The trial has been successful. All drivers passed, and now wear gold ‘Driver Ambassador’ badges.
The DVSA prompted O-licence holders to raise their game with the 2018 launch of Earned Recognition.
It requires operators to demonstrate a strong track record of compliance and adherence to standards.
To participate they have to agree to allow the agency to monitor their compliance systems remotely.
“In exchange, they may benefit from a reduced number of inconvenient and costly roadside checks and visits from enforcement officers,” the DVSA says.
KPIs (key performance indicators) the agency covers include maintenance and drivers’ hours.
Seventy-four businesses with 270 O-licences between them – 210 of which cover trucks – have now signed up to it.
“That equates to around 22,000 lorries,” the DVSA states. It does not charge for Earned Recognition membership and caused ire among rival standards scheme operators when chief executive Gareth Llewellyn told Commercial Fleet that Earned Recognition would become “the ultimate national scheme” that will “mean fewer city/regional schemes”.

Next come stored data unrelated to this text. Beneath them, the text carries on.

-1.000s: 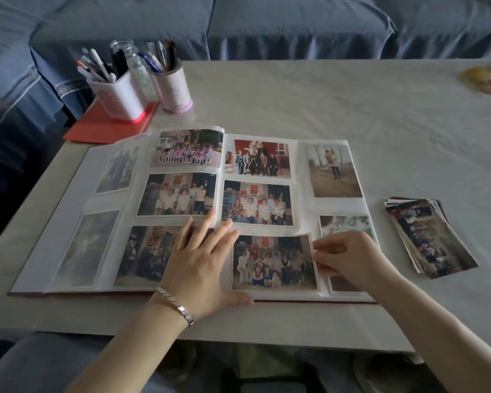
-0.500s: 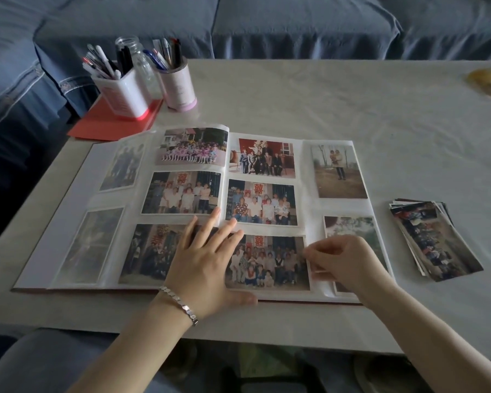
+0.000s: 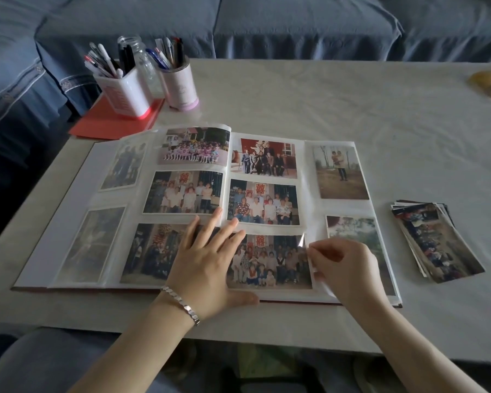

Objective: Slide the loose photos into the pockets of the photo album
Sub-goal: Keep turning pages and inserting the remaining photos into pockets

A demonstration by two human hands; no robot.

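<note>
We press our left hand [image 3: 207,265] flat on the album [image 3: 309,154]; at its three o'clock, our right hand [image 3: 349,268] pinches the group photo [image 3: 270,262].

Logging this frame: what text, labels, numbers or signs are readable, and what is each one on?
"囍", red, in the left page's middle photo
"囍", red, in the right page's middle photo
"囍", red, in the bottom photo of the right page
Too blurred to read: the print on the white pen holder and on the pink cup.
</note>
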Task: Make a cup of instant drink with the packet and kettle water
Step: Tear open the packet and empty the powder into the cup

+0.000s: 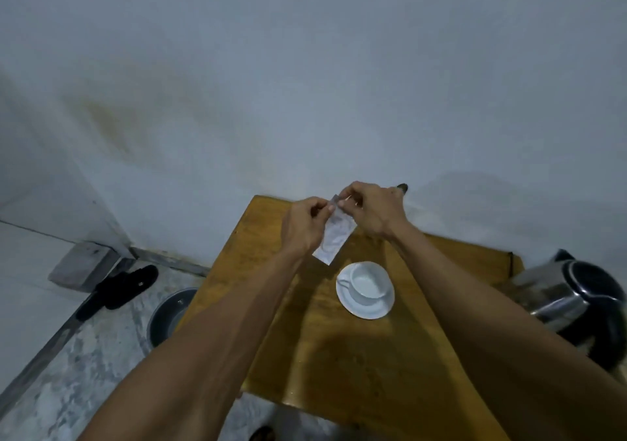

Fees are levied by all of the aforementioned independent schemes.
The 2019 FORS annual subscription ranges from £420 if you run six-to-10 vehicles to £2,250 if more than 100. Special rates apply if you operated fewer than six, with £65 charged if you only run one.
CLOCS charges a flat £600 a year fee regardless of fleet size while a Van Excellence Audit will set fleets back £671.
Firth has observed the evolution of Earned Recognition closely since its official launch in April 2018. It is something the FTA welcomes, but he believes the DVSA will have to offer additional benefits to encourage more operators to climb aboard.
“Businesses that already achieve a green OCRS – Operator Compliance Risk Score – point out that their trucks aren’t stopped anyway, so they don’t always see the point of going for Earned
Recognition too,” he says.
One way of getting them to change their minds, he suggests, is to allow firms that achieve Earned Recognition to carry out annual MOT tests on their trucks using their own technicians rather than testers employed by the DVSA.
Another could be for lorries operated by Earned Recognition businesses to be deemed to have passed their MOT tests without having physically undergone one – a truly radical measure which, if implemented, could prompt fleets that have hitherto dismissed the scheme to reconsider.